● What you will do
Reproduce, please, only the lines from the first line below to the line containing "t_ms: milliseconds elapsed", inclusive.

******************************

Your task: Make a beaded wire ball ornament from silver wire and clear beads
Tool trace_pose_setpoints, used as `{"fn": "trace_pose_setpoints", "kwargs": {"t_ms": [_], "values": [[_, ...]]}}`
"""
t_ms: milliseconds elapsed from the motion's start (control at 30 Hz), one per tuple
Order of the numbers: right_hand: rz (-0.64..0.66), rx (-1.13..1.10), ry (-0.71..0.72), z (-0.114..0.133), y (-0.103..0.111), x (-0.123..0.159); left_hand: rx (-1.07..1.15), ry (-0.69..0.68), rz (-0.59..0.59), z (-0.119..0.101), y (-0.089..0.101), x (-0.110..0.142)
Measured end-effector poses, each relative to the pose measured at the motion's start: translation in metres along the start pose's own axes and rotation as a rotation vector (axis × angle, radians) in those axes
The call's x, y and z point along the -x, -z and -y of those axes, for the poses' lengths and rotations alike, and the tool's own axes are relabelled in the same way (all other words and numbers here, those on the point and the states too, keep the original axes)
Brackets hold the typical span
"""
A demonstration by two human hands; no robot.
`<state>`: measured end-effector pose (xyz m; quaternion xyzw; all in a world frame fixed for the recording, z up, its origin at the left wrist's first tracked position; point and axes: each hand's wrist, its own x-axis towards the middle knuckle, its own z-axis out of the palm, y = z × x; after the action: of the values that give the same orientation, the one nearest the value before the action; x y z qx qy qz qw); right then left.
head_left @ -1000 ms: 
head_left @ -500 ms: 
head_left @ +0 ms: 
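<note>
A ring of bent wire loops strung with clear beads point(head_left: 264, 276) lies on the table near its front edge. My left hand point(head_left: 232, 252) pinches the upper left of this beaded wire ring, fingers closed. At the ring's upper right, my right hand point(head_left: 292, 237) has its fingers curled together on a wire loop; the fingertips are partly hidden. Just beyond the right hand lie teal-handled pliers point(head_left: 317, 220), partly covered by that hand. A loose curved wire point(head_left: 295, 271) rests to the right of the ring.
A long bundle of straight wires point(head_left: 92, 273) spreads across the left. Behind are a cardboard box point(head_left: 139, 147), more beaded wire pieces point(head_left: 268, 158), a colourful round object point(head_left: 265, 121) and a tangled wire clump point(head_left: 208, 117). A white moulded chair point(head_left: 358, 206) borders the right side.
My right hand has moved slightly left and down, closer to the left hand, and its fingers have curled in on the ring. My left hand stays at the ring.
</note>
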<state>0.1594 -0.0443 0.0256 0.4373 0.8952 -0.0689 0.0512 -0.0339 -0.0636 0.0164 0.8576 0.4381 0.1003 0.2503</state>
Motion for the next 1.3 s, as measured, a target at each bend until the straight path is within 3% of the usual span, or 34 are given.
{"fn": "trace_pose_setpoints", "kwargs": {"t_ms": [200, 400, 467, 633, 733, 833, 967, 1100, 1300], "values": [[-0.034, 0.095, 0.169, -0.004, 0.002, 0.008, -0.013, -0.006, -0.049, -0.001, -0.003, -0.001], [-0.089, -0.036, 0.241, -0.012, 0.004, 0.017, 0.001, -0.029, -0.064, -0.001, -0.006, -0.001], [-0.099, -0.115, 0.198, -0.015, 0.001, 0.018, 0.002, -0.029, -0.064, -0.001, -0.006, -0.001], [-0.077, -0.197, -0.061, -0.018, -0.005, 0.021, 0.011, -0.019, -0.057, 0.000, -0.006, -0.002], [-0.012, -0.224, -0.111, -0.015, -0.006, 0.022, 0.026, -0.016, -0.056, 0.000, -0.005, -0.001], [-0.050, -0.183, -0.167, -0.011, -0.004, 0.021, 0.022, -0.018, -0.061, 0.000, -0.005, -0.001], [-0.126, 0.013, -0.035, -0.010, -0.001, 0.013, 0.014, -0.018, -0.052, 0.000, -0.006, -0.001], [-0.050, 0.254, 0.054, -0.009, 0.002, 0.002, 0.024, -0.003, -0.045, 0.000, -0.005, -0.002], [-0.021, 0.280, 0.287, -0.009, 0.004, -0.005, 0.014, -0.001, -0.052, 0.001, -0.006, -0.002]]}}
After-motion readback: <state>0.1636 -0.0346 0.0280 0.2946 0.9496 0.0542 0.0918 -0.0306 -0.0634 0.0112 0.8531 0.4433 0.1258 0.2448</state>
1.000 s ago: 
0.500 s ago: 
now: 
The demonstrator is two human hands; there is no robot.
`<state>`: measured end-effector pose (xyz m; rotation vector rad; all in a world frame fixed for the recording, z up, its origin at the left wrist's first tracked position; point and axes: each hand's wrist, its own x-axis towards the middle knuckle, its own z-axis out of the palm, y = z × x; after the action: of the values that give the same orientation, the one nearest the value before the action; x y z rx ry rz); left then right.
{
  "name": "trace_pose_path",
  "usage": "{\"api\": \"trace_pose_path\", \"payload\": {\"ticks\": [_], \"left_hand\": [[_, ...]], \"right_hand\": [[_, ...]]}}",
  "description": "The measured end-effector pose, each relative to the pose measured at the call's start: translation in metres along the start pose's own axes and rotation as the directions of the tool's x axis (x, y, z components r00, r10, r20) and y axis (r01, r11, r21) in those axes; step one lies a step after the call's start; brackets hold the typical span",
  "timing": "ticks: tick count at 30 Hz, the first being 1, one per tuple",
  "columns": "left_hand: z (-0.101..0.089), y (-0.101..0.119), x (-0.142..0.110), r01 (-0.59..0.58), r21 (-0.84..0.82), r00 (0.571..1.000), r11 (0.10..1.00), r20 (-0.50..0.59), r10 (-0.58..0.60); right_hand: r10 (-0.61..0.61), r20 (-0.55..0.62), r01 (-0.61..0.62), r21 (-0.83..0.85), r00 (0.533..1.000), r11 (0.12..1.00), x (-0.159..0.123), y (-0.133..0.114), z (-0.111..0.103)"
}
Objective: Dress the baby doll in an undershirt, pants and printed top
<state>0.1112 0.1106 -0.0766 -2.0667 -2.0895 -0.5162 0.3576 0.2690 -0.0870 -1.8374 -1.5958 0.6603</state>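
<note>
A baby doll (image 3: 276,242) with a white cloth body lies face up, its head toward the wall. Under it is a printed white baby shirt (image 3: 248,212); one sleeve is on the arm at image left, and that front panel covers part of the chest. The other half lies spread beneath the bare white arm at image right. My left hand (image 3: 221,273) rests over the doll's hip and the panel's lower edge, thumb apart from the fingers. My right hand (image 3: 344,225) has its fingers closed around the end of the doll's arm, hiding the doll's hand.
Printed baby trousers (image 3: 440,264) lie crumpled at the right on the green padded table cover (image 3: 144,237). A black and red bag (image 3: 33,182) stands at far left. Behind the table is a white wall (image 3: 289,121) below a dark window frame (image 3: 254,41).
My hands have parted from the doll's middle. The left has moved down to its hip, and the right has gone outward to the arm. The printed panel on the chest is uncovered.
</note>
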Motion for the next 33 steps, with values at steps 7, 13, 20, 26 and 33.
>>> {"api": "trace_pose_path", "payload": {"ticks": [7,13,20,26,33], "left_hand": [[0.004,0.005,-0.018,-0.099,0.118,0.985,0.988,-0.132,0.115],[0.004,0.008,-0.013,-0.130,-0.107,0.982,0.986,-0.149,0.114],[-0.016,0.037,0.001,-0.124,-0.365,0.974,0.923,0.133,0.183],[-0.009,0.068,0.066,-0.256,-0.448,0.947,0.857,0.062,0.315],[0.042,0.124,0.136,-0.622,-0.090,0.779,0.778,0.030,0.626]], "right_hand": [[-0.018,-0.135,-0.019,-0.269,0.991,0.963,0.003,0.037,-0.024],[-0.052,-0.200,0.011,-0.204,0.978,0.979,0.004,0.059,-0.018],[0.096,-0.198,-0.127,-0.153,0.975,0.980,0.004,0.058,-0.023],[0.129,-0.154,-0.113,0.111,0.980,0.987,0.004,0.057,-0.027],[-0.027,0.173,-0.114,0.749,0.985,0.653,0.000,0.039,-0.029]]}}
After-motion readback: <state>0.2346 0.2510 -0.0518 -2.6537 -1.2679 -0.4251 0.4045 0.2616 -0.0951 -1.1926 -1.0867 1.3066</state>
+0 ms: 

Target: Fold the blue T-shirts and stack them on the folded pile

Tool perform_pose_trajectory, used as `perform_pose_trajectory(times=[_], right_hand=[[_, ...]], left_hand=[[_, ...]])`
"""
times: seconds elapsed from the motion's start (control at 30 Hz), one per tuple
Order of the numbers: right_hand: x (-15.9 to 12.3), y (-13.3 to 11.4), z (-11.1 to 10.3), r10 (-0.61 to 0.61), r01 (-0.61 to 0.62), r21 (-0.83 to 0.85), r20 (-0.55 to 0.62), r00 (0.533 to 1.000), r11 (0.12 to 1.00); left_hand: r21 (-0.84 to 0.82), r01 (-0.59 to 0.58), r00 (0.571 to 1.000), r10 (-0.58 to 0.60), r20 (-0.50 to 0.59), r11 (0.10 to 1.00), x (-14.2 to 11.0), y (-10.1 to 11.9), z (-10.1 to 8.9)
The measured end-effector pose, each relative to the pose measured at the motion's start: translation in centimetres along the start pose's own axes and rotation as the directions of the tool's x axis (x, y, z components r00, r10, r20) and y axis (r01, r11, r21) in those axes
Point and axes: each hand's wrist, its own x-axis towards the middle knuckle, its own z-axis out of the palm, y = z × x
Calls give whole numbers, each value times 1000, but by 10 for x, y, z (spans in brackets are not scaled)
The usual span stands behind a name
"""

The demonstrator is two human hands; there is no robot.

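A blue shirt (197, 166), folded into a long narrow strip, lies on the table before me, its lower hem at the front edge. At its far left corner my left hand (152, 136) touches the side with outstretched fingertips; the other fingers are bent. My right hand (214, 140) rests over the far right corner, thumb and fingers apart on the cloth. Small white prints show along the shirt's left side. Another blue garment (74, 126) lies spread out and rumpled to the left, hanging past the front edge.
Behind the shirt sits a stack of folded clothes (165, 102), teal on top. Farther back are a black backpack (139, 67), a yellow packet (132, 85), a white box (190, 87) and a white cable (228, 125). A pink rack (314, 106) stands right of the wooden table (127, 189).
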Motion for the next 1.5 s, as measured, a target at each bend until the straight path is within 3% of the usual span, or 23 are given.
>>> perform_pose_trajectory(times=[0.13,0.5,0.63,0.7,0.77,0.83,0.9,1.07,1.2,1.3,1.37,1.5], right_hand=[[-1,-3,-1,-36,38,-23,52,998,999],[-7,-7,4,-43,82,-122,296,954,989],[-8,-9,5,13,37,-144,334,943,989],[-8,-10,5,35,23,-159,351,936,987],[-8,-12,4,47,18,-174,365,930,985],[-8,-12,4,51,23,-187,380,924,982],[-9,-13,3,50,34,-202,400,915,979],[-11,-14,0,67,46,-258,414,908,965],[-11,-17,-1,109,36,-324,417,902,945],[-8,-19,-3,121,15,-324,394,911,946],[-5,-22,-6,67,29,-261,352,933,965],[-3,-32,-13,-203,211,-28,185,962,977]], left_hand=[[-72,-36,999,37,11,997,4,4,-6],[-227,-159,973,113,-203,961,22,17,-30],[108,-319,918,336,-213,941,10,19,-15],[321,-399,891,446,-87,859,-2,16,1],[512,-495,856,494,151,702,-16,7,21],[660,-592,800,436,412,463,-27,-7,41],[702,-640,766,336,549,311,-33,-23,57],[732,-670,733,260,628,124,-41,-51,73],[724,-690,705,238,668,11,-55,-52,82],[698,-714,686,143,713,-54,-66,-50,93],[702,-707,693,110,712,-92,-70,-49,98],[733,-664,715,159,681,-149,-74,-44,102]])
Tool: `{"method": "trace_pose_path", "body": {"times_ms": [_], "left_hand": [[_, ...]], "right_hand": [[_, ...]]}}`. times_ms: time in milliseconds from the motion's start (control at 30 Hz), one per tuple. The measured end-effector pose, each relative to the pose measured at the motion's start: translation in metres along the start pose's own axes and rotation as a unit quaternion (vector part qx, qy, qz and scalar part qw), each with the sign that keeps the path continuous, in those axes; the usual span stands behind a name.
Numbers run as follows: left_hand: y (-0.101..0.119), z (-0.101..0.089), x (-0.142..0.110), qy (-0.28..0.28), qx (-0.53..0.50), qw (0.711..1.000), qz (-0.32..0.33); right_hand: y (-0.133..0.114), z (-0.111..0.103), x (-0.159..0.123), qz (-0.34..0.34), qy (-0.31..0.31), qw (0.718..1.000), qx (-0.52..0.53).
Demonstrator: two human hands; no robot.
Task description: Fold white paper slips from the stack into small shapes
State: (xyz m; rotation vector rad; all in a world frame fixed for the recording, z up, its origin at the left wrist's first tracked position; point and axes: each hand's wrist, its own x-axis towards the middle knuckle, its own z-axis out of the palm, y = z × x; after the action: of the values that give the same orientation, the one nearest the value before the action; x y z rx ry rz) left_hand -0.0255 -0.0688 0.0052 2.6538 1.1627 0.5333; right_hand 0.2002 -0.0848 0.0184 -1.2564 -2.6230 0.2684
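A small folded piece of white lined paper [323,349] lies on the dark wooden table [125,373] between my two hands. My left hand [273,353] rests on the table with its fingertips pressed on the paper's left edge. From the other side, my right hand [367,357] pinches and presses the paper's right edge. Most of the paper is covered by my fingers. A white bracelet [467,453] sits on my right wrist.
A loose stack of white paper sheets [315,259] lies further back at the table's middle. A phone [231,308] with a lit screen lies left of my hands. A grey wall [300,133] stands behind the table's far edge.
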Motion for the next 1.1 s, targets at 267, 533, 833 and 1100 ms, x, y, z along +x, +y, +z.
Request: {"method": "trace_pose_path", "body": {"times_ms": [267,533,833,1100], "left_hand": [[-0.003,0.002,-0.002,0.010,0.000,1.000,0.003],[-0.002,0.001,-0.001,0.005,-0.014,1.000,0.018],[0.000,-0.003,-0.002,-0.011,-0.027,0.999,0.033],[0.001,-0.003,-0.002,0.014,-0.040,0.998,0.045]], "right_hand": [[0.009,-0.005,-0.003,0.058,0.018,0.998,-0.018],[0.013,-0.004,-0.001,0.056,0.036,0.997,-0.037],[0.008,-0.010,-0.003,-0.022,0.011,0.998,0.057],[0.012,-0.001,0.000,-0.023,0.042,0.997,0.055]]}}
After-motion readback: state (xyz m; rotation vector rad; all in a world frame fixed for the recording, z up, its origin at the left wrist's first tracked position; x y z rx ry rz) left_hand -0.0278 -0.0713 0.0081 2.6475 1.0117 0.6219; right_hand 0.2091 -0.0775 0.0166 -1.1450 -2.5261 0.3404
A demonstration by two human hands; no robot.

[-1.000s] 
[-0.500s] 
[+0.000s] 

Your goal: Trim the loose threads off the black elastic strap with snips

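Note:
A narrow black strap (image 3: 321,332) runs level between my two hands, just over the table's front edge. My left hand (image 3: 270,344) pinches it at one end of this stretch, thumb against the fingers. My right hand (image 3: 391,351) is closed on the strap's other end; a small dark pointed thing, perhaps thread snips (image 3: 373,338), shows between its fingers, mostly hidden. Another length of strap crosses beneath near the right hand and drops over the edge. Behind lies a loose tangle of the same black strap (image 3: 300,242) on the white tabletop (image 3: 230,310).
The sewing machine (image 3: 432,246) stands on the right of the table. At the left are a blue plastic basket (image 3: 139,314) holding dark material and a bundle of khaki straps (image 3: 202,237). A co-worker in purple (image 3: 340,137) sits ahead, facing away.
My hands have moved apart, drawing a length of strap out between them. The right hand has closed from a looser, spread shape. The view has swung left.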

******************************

● Written answer
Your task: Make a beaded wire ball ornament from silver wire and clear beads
Tool trace_pose_setpoints, used as `{"fn": "trace_pose_setpoints", "kwargs": {"t_ms": [_], "values": [[_, ...]]}}`
"""
t_ms: milliseconds elapsed from the motion's start (control at 30 Hz), one per tuple

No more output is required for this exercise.